What needs to be done
Give back every line of the material exactly, as it appears below.

== Segment start ==

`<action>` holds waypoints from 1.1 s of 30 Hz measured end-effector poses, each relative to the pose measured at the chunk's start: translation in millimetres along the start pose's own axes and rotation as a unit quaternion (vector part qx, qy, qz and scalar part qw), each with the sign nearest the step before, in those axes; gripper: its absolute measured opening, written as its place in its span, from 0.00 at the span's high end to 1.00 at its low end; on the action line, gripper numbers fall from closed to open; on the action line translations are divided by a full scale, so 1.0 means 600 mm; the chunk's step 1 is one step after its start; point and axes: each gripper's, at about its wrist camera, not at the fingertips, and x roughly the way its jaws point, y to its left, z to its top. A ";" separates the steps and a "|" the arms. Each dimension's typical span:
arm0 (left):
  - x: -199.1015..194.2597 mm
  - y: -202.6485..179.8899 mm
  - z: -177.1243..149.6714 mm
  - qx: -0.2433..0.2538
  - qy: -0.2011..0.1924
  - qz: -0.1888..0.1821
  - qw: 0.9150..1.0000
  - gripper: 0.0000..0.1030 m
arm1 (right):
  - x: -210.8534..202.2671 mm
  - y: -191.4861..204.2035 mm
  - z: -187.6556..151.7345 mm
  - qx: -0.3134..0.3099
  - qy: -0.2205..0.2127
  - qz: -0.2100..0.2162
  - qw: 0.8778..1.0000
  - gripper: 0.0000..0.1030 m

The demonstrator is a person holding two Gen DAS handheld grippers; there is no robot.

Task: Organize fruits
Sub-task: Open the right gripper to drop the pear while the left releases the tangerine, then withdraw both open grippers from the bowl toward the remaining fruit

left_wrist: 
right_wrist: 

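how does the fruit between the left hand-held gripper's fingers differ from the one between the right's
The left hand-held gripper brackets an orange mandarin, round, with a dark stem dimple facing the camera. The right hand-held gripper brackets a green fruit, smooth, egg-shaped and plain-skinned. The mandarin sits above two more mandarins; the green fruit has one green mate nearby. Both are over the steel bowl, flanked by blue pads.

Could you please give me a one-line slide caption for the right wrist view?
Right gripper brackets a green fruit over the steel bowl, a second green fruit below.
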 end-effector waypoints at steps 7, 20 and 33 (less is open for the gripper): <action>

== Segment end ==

Solution for this exercise
`<action>` holds waypoints from 1.1 s of 30 Hz measured end-effector poses, each relative to the pose measured at the chunk's start: translation in millimetres along the start pose's own axes and rotation as a unit quaternion (vector part qx, qy, qz and scalar part qw), each with the sign nearest the step before, in those axes; gripper: its absolute measured opening, written as its place in its span, from 0.00 at the span's high end to 1.00 at its low end; on the action line, gripper numbers fall from closed to open; on the action line translations are divided by a full scale, so 1.0 means 600 mm; the chunk's step 1 is one step after its start; point and axes: each gripper's, at about its wrist camera, not at the fingertips, and x roughly the way its jaws point, y to its left, z to its top. A ";" separates the steps and a "|" the arms. Each dimension's typical span:
arm0 (left):
  - x: -199.1015..194.2597 mm
  - y: -202.6485..179.8899 mm
  - z: -177.1243..149.6714 mm
  - qx: -0.2433..0.2538
  - qy: -0.2011..0.1924
  - qz: -0.1888..0.1821
  - qw: 0.9150..1.0000
  - gripper: 0.0000..0.1030 m
arm1 (right):
  - x: -210.8534..202.2671 mm
  - y: -191.4861..204.2035 mm
  - z: -187.6556..151.7345 mm
  - qx: -0.3134..0.3099
  - qy: -0.2205..0.2127
  - qz: -0.2100..0.2162
  - qw: 0.8778..1.0000
  - gripper: 0.0000..0.1030 m

The demonstrator is a person holding two Gen DAS handheld grippers; there is no robot.

Task: Organize fruits
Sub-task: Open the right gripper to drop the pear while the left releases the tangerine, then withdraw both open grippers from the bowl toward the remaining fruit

left_wrist: 
right_wrist: 

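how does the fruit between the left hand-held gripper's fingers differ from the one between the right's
The left hand-held gripper brackets an orange mandarin, round, with a dark stem dimple facing the camera. The right hand-held gripper brackets a green fruit, smooth, egg-shaped and plain-skinned. The mandarin sits above two more mandarins; the green fruit has one green mate nearby. Both are over the steel bowl, flanked by blue pads.

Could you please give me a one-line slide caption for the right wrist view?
Right gripper brackets a green fruit over the steel bowl, a second green fruit below.
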 end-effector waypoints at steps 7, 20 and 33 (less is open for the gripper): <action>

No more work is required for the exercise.